C'est à mon avis la raison pour laquelle M. Nicolas Sarkozy a décidé de renforcer la présence de la France dans cette région clé et de signer les partenariats stratégiques avec ses pays. Cette stratégie diplomatique marque un retour historique de la France dans la région Europe centrale et orientale où elle a été trop peu présente depuis la fin de la Seconde Guerre mondiale. Elle tire également les conséquences de l'entrée de ces pays dans l’UE, événement qui a redéfini les intérêts politiques et économiques de la France.

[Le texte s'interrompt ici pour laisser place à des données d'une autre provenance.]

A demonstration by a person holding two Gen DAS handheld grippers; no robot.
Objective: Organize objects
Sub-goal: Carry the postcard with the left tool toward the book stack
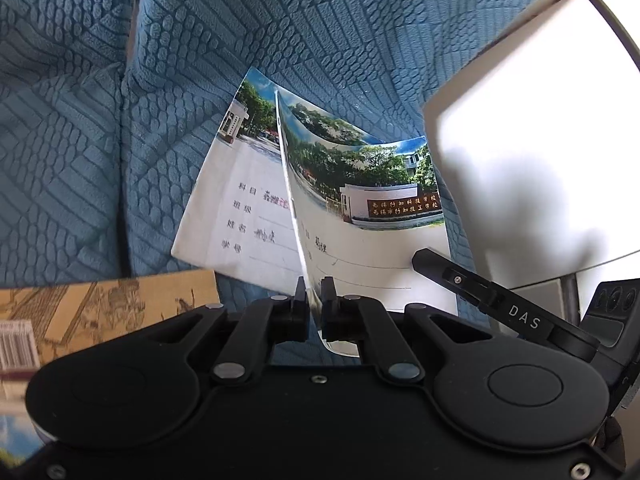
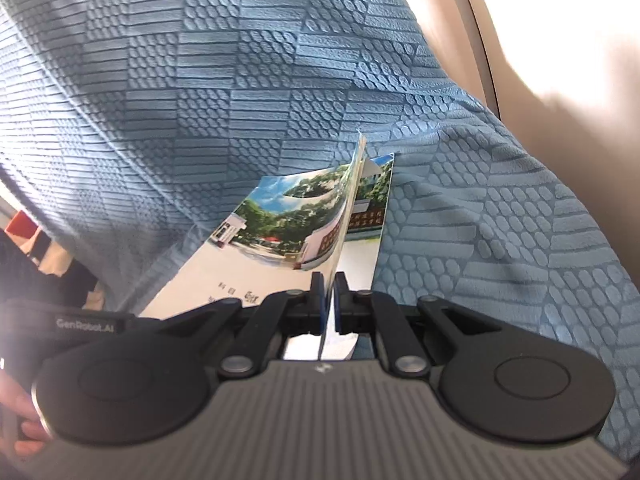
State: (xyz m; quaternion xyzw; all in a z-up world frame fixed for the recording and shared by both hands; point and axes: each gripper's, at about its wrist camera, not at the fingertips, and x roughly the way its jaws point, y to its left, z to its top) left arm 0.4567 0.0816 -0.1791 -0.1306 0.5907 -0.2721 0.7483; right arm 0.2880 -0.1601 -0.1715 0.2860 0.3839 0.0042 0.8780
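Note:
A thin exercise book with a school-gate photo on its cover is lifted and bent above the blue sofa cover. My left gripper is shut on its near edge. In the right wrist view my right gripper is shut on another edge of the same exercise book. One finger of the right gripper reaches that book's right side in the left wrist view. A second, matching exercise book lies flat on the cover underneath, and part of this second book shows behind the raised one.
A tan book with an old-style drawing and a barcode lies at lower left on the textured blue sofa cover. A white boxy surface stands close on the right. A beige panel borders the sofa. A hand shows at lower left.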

Qu’en est-il de la position slovaque sur l’Union pour la Méditerranée, la Slovaquie étant un pays continental et plutôt éloigné des problématiques de cet espace ?

La Slovaquie soutient l'approche globale, politique et économique, de l'Union européenne vis-à-vis la Méditerranée. Elle est favorable à toutes les initiatives qui permettraient d'intensifier la coopération entre l'Union européenne et la Méditerranée et de rendre le Processus de Barcelone plus crédible. Nous apprécions que le Processus de Barcelone - Union pour la Méditerranée soit devenu un projet commun des pays riverains de la Méditerranée et de toute l'UE.

Néanmoins, la Slovaquie, avec d'autres pays membres de l'UE, considère qu'il est indispensable de donner une nouvelle impulsion à la coopération de l'Union avec ses partenaires de l'Est et de maintenir ainsi l'équilibre entre le vecteur sud et le vecteur est de la Politique européenne de voisinage.